Copy each entry verbatim, excluding its images.

• [DATASET RECORDS]
--

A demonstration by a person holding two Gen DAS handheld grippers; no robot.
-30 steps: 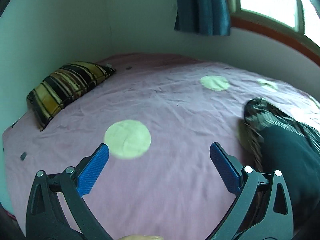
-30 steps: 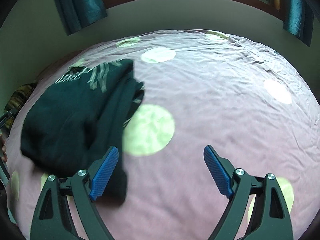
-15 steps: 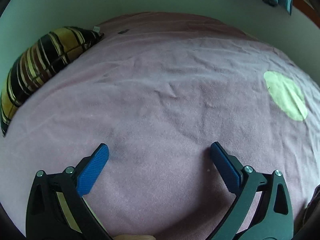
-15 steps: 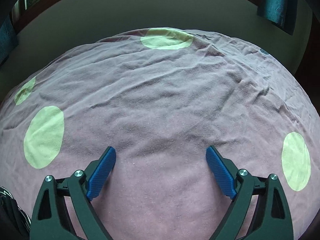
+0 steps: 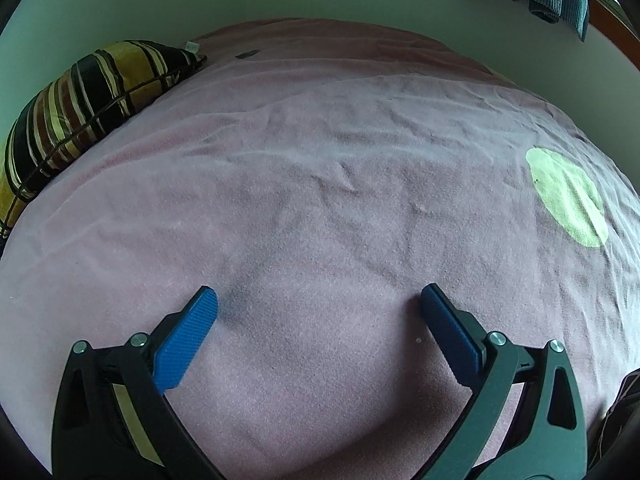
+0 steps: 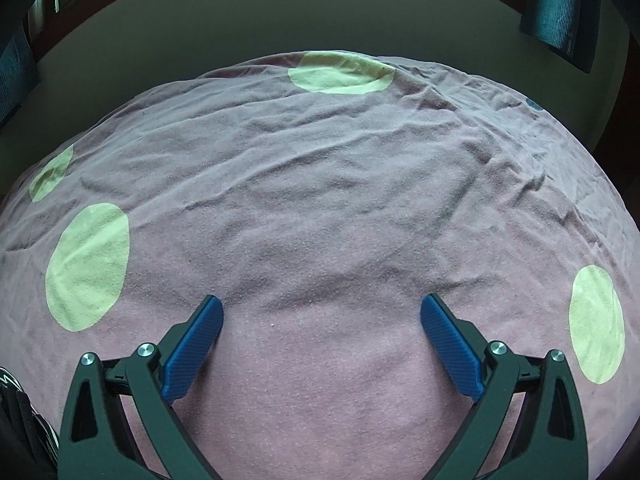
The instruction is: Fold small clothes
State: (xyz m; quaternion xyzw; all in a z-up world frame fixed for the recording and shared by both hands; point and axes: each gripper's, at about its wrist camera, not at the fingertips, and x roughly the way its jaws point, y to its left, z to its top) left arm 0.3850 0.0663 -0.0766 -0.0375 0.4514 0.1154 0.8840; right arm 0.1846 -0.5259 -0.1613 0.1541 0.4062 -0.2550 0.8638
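At the far left edge of the bed in the left wrist view, a plump cushion striped in yellow, black and dark red (image 5: pixel 84 108) leans against the pale wall. Right of it, the wrinkled pink bedsheet with pale green circles (image 5: pixel 320 200) lies bare and wide up to the wall corner. The left claw (image 5: pixel 318 300) hangs over this open stretch with its blue pads spread wide and nothing between them. At the lower right border of that view only a sliver of the dark garment with pale stripes (image 5: pixel 624 396) shows. In the right wrist view the same garment peeks in at the lower left corner (image 6: pixel 16 408), beside the claw's left finger. The right claw (image 6: pixel 322 308) points down at bare sheet, its jaws opening, nothing between them. Open sheet runs on to the bed's far edge below the wall and to its right edge, where teal curtains (image 6: pixel 560 4) hang.
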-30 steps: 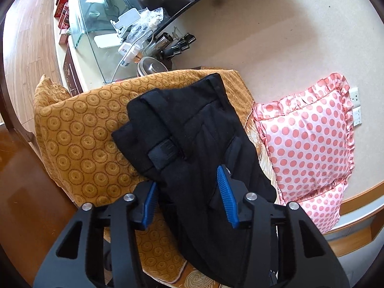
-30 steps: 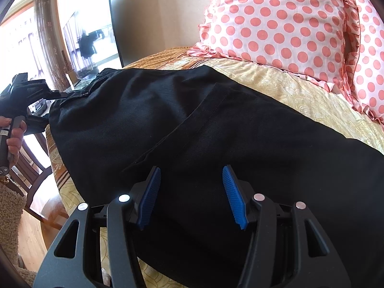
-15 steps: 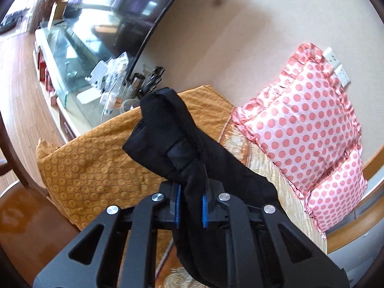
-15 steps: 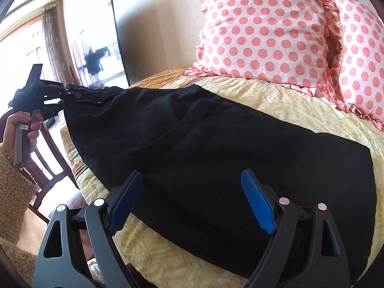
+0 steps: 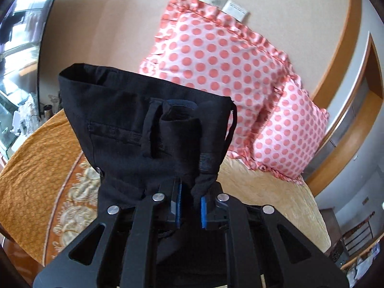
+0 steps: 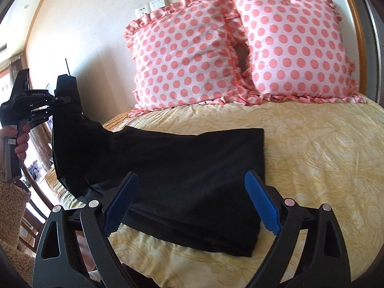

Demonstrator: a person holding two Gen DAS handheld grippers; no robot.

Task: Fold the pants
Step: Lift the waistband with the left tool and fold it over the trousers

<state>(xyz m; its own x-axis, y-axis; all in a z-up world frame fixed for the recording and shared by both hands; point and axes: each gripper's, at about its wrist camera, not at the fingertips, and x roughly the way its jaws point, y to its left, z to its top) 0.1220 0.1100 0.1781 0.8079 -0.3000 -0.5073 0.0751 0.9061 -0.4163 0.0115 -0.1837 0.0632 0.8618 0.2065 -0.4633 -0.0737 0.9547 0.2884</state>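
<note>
Black pants (image 6: 187, 170) lie folded lengthwise on a yellow bedspread (image 6: 312, 158). My left gripper (image 5: 189, 206) is shut on the waistband end of the pants (image 5: 148, 124) and holds it lifted upright above the bed. In the right wrist view the left gripper (image 6: 31, 105) shows at the far left, with the waist end hanging from it. My right gripper (image 6: 192, 206) is open and empty, hovering above the near edge of the leg part, apart from the cloth.
Two pink polka-dot pillows (image 6: 182, 55) (image 6: 295, 40) lean on the wall at the head of the bed. An orange patterned cover (image 5: 38, 168) lies at the bed's left side. A chair (image 6: 31, 187) stands left of the bed. Wall sockets (image 5: 225, 3) are above the pillows.
My left gripper shut on the waistband and lifted it up off the bed. My right gripper drew back from the pants and opened wider.
</note>
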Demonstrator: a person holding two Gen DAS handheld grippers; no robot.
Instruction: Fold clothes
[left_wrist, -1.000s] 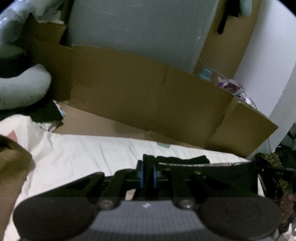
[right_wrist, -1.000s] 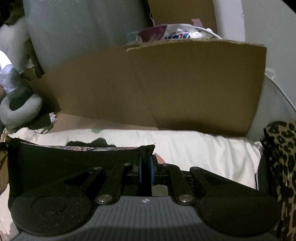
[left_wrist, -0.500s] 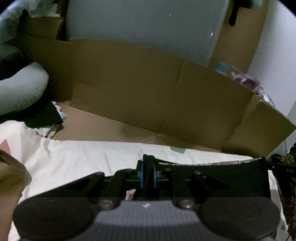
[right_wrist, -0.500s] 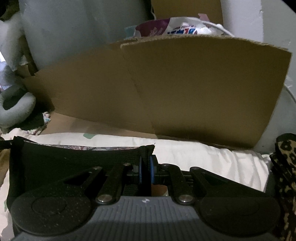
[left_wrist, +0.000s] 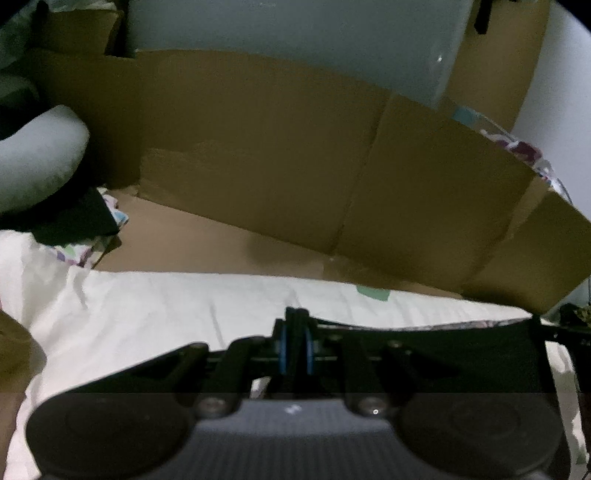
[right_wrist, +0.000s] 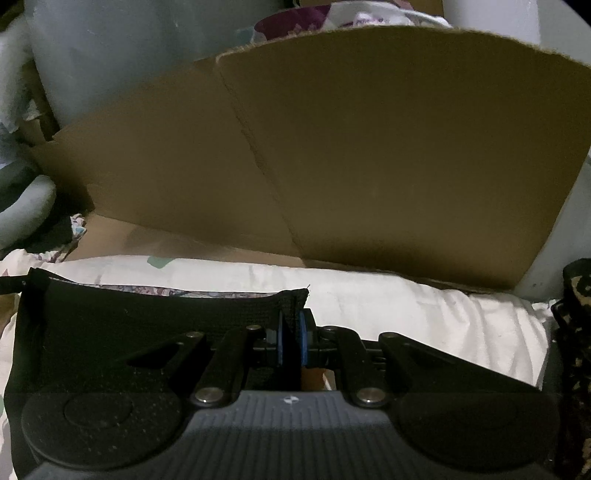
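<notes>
Both hand-held grippers are clamped on the black garment (right_wrist: 147, 325): the left hand-held gripper (left_wrist: 295, 341) pinches one top corner, the right hand-held gripper (right_wrist: 291, 338) the other. It's stretched between them over the white bedsheet (left_wrist: 166, 302), cardboard (right_wrist: 369, 147) standing behind.

Cardboard wall (right_wrist: 369, 147) blocks ahead; white bedding (left_wrist: 166, 302) open

Each camera sits just behind its own tool, looking forward and down along the fingers, close above the white bedding (left_wrist: 155, 306). Both face the cardboard wall (right_wrist: 369, 147), the left view angled toward its left half, the right view nearer its right panel. Both share the black garment (right_wrist: 147, 314), seemingly stretched between them.
</notes>
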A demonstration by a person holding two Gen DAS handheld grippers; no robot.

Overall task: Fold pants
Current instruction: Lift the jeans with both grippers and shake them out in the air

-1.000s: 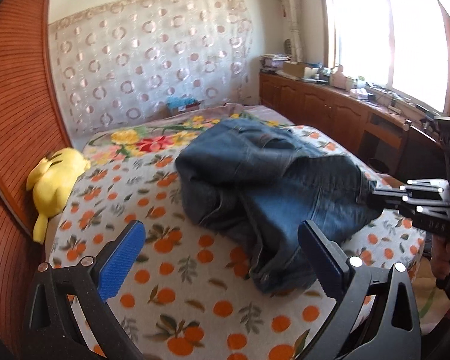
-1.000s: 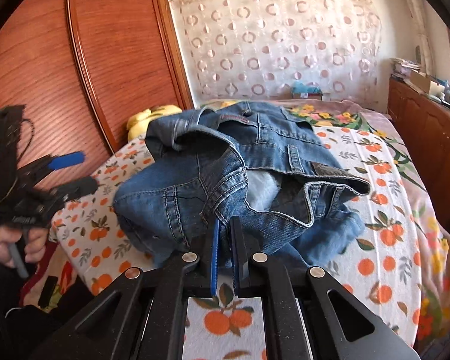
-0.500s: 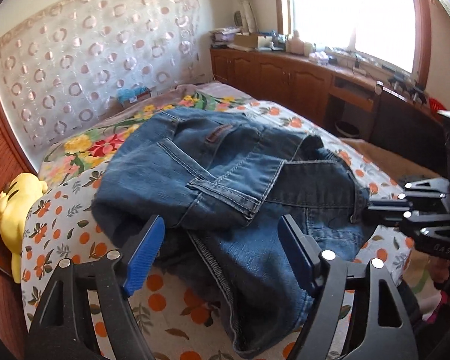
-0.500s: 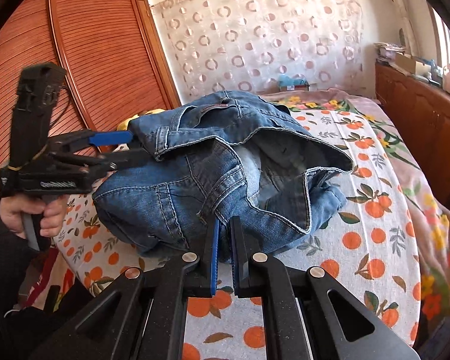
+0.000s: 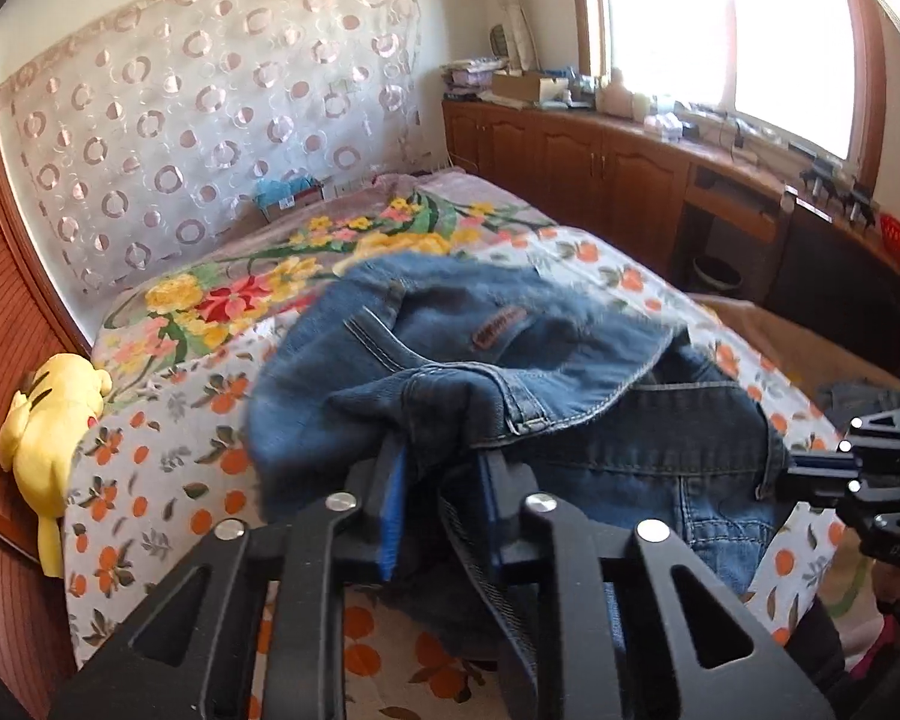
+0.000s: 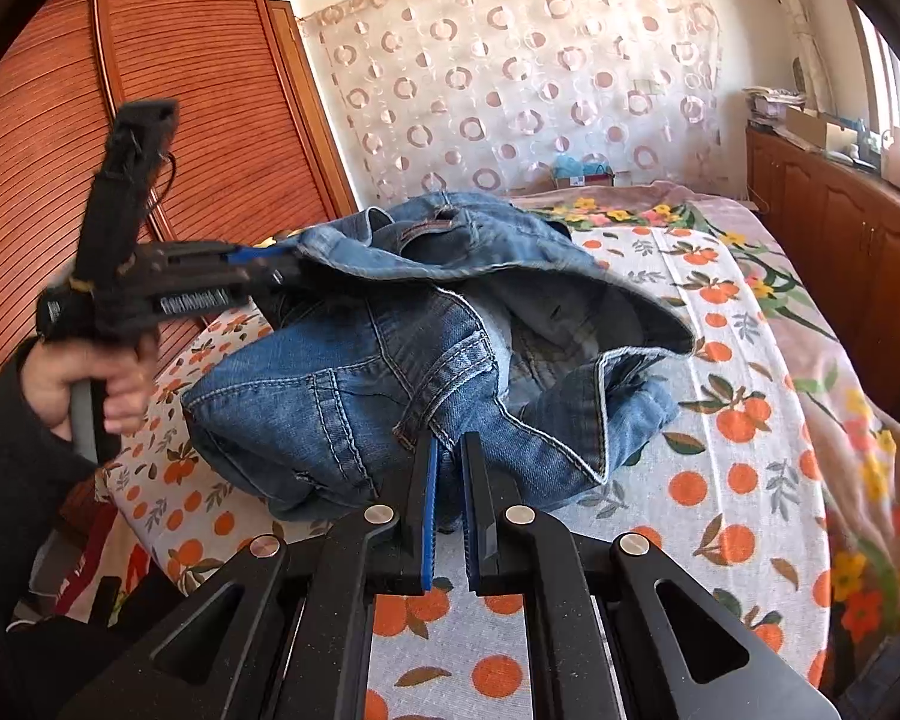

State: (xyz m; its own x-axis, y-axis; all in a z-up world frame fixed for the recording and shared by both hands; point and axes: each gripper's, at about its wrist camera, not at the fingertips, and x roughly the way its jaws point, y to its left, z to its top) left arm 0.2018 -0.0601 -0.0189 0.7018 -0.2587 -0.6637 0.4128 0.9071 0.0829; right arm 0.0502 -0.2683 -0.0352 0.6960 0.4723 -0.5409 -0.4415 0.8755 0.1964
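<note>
In the left wrist view, our left gripper [image 5: 438, 510] has its blue-padded fingers drawn in on a bunched fold of the jeans [image 5: 570, 384], denim filling the gap between them. We judge this hold is meant to lift one waistband end off the bed [image 5: 168, 480] so the heap can open out. The jeans sit crumpled near the bed's near edge, a leather patch facing up. Toward the bed's right edge our right gripper [image 5: 810, 471] pinches the other side of the cloth. A yellow plush toy [image 5: 48, 432] lies along the bed's left edge, against the wooden wardrobe, well apart from the work.

In the right wrist view, the right gripper [image 6: 448, 480] shows its fingers nearly together with a hem of denim pinched between them. The left gripper [image 6: 270, 264], held by our left hand [image 6: 84, 384], carries its edge higher, so the jeans [image 6: 342, 396] drape between the two holds. We judge that spreading comes first, and folding has not begun.
</note>
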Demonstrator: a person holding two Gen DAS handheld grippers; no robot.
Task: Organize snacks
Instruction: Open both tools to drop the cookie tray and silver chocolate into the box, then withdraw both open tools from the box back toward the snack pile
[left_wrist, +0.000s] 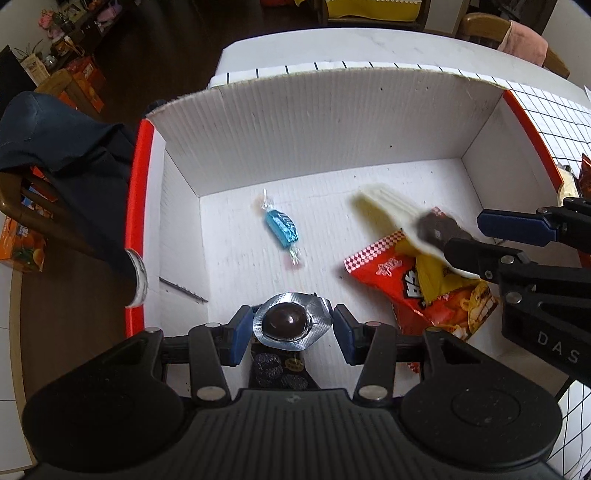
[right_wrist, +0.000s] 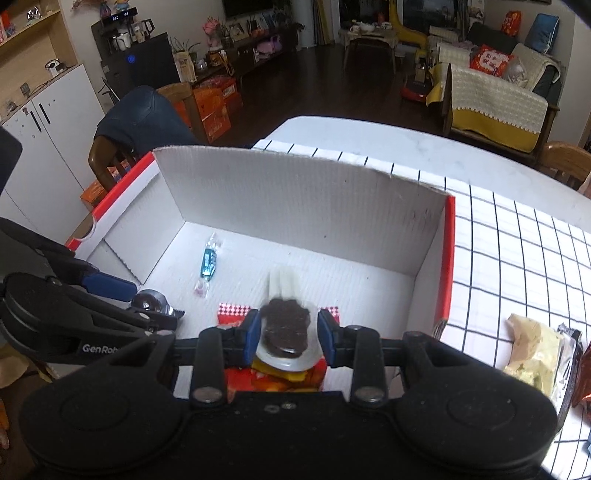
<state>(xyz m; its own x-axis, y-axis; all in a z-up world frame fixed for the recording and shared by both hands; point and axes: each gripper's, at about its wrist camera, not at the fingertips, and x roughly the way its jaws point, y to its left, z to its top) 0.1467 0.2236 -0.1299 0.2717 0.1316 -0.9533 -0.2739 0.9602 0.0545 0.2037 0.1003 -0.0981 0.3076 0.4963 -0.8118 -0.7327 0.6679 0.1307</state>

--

• [SOLUTION]
A demonstration by a person holding two Gen DAS handheld grippers; no robot.
-30 steps: 
-30 steps: 
-15 steps: 
-15 steps: 
+0 steps: 
+0 steps: 
The instruction is: Fold small clothes
State: (xyz m; quaternion xyzw; all in a z-up world frame fixed for the recording and shared by both hands; point and axes: each gripper's, at about its wrist camera, not at the fingertips, and x roughly the way its jaws point, y to its left, z to its top) left arm 0.3850 0.0663 -0.0766 -0.0375 0.4514 0.1154 0.8840; right arm 0.1846 -0.5259 -0.1613 0.1541 0.4062 -0.2550 0.8638
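At the far left edge of the bed in the left wrist view, a plump cushion striped in yellow, black and dark red (image 5: pixel 84 108) leans against the pale wall. Right of it, the wrinkled pink bedsheet with pale green circles (image 5: pixel 320 200) lies bare and wide up to the wall corner. The left claw (image 5: pixel 318 300) hangs over this open stretch with its blue pads spread wide and nothing between them. At the lower right border of that view only a sliver of the dark garment with pale stripes (image 5: pixel 624 396) shows. In the right wrist view the same garment peeks in at the lower left corner (image 6: pixel 16 408), beside the claw's left finger. The right claw (image 6: pixel 322 308) points down at bare sheet, its jaws opening, nothing between them. Open sheet runs on to the bed's far edge below the wall and to its right edge, where teal curtains (image 6: pixel 560 4) hang.
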-30 steps: 
-30 steps: 
-15 steps: 
-15 steps: 
+0 steps: 
+0 steps: 

Demonstrator: a person holding two Gen DAS handheld grippers; no robot.

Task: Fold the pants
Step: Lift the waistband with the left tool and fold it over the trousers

<state>(xyz m; its own x-axis, y-axis; all in a z-up world frame fixed for the recording and shared by both hands; point and axes: each gripper's, at about its wrist camera, not at the fingertips, and x roughly the way its jaws point, y to its left, z to its top) 0.1220 0.1100 0.1781 0.8079 -0.3000 -0.5073 0.0751 0.9061 -0.4163 0.0115 -0.1837 0.0632 0.8618 0.2065 -0.4633 -0.0737 0.9547 0.2884</state>
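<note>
Black pants (image 6: 187, 170) lie folded lengthwise on a yellow bedspread (image 6: 312, 158). My left gripper (image 5: 189, 206) is shut on the waistband end of the pants (image 5: 148, 124) and holds it lifted upright above the bed. In the right wrist view the left gripper (image 6: 31, 105) shows at the far left, with the waist end hanging from it. My right gripper (image 6: 192, 206) is open and empty, hovering above the near edge of the leg part, apart from the cloth.
Two pink polka-dot pillows (image 6: 182, 55) (image 6: 295, 40) lean on the wall at the head of the bed. An orange patterned cover (image 5: 38, 168) lies at the bed's left side. A chair (image 6: 31, 187) stands left of the bed. Wall sockets (image 5: 225, 3) are above the pillows.
My left gripper shut on the waistband and lifted it up off the bed. My right gripper drew back from the pants and opened wider.
</note>
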Demonstrator: a person holding two Gen DAS handheld grippers; no robot.
Instruction: Fold clothes
[left_wrist, -1.000s] 
[right_wrist, -1.000s] 
[left_wrist, -0.500s] 
[right_wrist, -0.500s] 
[left_wrist, +0.000s] 
[right_wrist, +0.000s] 
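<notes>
Both hand-held grippers are clamped on the black garment (right_wrist: 147, 325): the left hand-held gripper (left_wrist: 295, 341) pinches one top corner, the right hand-held gripper (right_wrist: 291, 338) the other. It's stretched between them over the white bedsheet (left_wrist: 166, 302), cardboard (right_wrist: 369, 147) standing behind.

Cardboard wall (right_wrist: 369, 147) blocks ahead; white bedding (left_wrist: 166, 302) open

Each camera sits just behind its own tool, looking forward and down along the fingers, close above the white bedding (left_wrist: 155, 306). Both face the cardboard wall (right_wrist: 369, 147), the left view angled toward its left half, the right view nearer its right panel. Both share the black garment (right_wrist: 147, 314), seemingly stretched between them.
</notes>
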A demonstration by a person holding two Gen DAS handheld grippers; no robot.

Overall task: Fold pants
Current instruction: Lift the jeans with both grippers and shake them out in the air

-1.000s: 
-1.000s: 
-0.500s: 
-0.500s: 
+0.000s: 
+0.000s: 

State: (xyz m; its own x-axis, y-axis; all in a z-up world frame fixed for the recording and shared by both hands; point and axes: each gripper's, at about its wrist camera, not at the fingertips, and x roughly the way its jaws point, y to its left, z to its top) left arm 0.2018 -0.0601 -0.0189 0.7018 -0.2587 -0.6637 0.4128 0.9071 0.0829; right arm 0.0502 -0.2683 -0.0352 0.6960 0.4723 -0.5409 -0.4415 0.8755 0.1964
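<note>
In the left wrist view, our left gripper [image 5: 438, 510] has its blue-padded fingers drawn in on a bunched fold of the jeans [image 5: 570, 384], denim filling the gap between them. We judge this hold is meant to lift one waistband end off the bed [image 5: 168, 480] so the heap can open out. The jeans sit crumpled near the bed's near edge, a leather patch facing up. Toward the bed's right edge our right gripper [image 5: 810, 471] pinches the other side of the cloth. A yellow plush toy [image 5: 48, 432] lies along the bed's left edge, against the wooden wardrobe, well apart from the work.

In the right wrist view, the right gripper [image 6: 448, 480] shows its fingers nearly together with a hem of denim pinched between them. The left gripper [image 6: 270, 264], held by our left hand [image 6: 84, 384], carries its edge higher, so the jeans [image 6: 342, 396] drape between the two holds. We judge that spreading comes first, and folding has not begun.
</note>
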Demonstrator: a person holding two Gen DAS handheld grippers; no robot.
Task: Organize snacks
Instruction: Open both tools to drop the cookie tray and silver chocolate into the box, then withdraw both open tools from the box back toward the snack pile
[left_wrist, +0.000s] 
[right_wrist, +0.000s] 
<state>(xyz m; its own x-axis, y-axis; all in a z-up world frame fixed for the recording and shared by both hands; point and axes: each gripper's, at about its wrist camera, not at the fingertips, and x roughly the way its jaws point, y to its left, z to its top) 0.1467 0.2236 -0.1299 0.2717 0.1316 -0.9533 -0.2739 0.9602 0.0545 0.2037 0.1003 -0.0981 0.3076 0.4963 -0.8118 -0.7327 0.6679 0.1307</state>

No more output is needed here.